What can you as a consumer do if you think
your data may have been compromised?
Equifax has announced the waiver of the usual ten-dollar fee for a
credit freeze, and if you can manage to push your way through their clogged
website and phone tree to request one, that is one thing you can do. And at least one law firm has announced
its intention to launch a class-action lawsuit on behalf of all 140 million
Americans affected by the breach.
But neither of these things will address the fundamental structural
problem: too much of our personal
information is stored in places that are too vulnerable to unscrupulous
hackers.
If (as is possible) it turns out that the
hackers were not based in the U. S., there is an international twist to this
tale. In that regard, the Homeland
Security Agency deserves kudos for doing what it ought to be doing: finding ways that hackers can attack U.

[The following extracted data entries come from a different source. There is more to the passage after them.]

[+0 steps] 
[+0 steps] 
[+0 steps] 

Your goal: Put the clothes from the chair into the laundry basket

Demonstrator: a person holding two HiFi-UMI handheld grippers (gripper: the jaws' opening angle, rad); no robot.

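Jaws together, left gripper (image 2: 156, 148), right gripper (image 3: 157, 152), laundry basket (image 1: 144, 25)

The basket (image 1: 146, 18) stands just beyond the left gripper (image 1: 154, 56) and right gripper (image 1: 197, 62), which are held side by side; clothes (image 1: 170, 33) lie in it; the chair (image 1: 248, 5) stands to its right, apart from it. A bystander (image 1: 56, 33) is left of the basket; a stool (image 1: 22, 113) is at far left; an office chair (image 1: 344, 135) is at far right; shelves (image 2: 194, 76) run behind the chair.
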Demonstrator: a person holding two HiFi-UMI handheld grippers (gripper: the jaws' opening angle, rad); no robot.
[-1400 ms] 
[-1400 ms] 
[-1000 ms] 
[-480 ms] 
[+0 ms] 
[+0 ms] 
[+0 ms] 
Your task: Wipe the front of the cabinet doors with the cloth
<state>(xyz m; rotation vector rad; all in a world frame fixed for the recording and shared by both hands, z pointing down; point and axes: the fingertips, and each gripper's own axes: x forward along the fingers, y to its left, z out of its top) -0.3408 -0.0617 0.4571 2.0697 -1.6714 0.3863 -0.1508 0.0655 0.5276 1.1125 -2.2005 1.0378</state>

S. interests and helping private firms prevent such attacks. But if the private firms drop the
security ball, the government has wasted its time telling them about the
problem.
In general, I regard government regulation
as a last resort when other measures fail. But as firms get larger and affect more and more people in a
country, it's probably appropriate for them to come under the regulation of
that country's government. There
is always going to be some kind of relationship between large firms and
government, but that relationship can be either benign or malign for the
consumer. The pre-breakup Bell
System was allowed to monopolize telecommunications in the U. S. until the
1980s, and in turn it accepted close government supervision and regulation of
its tariffs and profits. It may
not have been the most innovative telecomm service in the world, but it was
stable, predictable, and reliable.
It may be time to require the Big Three
credit agencies to submit to some kind of data-integrity requirement, or face
penalties for data breaches that are so severe they will clean up their
act. But our track record of
penalizing these types of agencies for past messups is poor. One need only think back to the
housing-bubble collapse of 2008 in which commercial rating agencies were gold-plating
financial instruments that looked as solid as a rock until the bubble burst and
knocked them over, revealing a nest of roaches and scorpions underneath.
Equifax is at best guilty of
incompetence. Perhaps the
marketplace will punish it enough to make it mend its ways. But it may be time to re-examine some
of our basic assumptions about the responsibilities of private credit-rating
firms in our consumer economy. And
in the meantime, keep an eye on your credit rating.